Task instructions
Among the lines below, copy exactly those from the one with "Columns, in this" through the one with "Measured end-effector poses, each", counting both ends.

*****

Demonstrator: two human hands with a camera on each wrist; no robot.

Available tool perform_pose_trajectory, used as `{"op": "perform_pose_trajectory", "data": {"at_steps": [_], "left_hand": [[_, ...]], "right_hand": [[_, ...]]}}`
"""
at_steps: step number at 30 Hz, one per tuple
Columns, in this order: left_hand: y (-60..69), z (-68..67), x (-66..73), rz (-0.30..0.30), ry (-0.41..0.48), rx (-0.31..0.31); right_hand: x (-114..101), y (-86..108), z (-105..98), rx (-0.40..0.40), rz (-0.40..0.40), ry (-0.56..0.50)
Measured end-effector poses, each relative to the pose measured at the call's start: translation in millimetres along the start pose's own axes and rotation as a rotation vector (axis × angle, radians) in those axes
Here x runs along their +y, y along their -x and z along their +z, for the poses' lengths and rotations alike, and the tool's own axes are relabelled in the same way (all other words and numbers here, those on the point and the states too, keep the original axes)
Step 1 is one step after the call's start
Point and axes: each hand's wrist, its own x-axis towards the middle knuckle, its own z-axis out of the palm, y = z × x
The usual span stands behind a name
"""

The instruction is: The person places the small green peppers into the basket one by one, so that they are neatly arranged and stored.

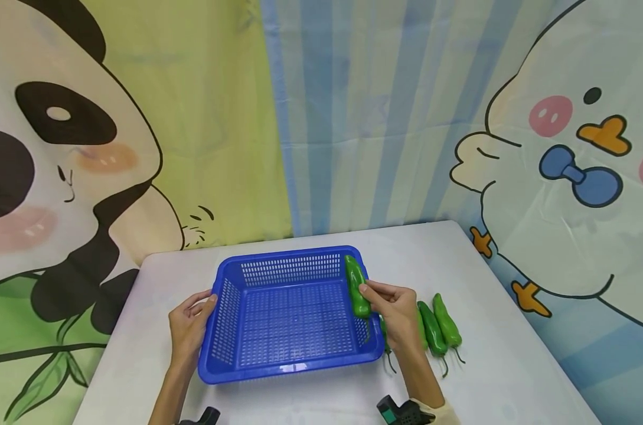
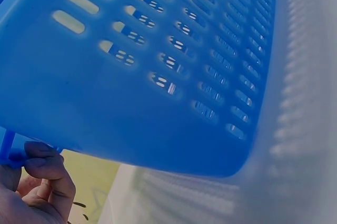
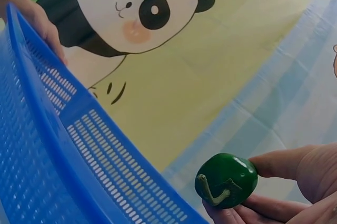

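"Presently, what is each hand doing?"

"Left hand [image 1: 190, 323] grips the left rim of a blue basket [image 1: 289, 324], presumably to steady it; right hand [image 1: 399, 310] pinches a green pepper [image 1: 356, 286] between thumb and fingers, stem end toward the wrist, a hold that seems to suit its slim shape."

"And where is that pepper?"

"At the basket's right end (whether it touches the rim, I cannot tell)."

"The count?"

"One basket, two hands, at least five peppers: one held; two loose peppers [image 1: 446, 321] in plain view on the white table [image 1: 512, 366], right of the basket, probably laid there for easy reach; two more partly hidden by basket or right wrist."

"And beyond?"

"One panda [image 1: 34, 206] at left, one white bird [image 1: 555, 242] at right, both printed on hanging cloth [image 1: 332, 118]."
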Motion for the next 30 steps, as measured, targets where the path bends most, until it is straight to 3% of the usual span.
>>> {"op": "perform_pose_trajectory", "data": {"at_steps": [30], "left_hand": [[-0.8,-0.1,-0.8,-0.007,0.010,-0.002]], "right_hand": [[9,5.6,46,-0.052,0.037,-0.004]]}}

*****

Task output
Columns, in this order: left_hand: y (-60..69), z (-68..67), x (-66..73), rz (-0.30..0.30), ry (-0.41..0.48), rx (-0.31..0.31); right_hand: x (-114..101), y (-86..108), z (-105..98), rx (-0.40..0.40), rz (-0.40..0.40), ry (-0.56..0.50)
Measured end-effector poses, each relative to the pose measured at the call's start: translation in millimetres along the start pose's own axes and rotation as a rotation vector (axis × angle, radians) in those axes

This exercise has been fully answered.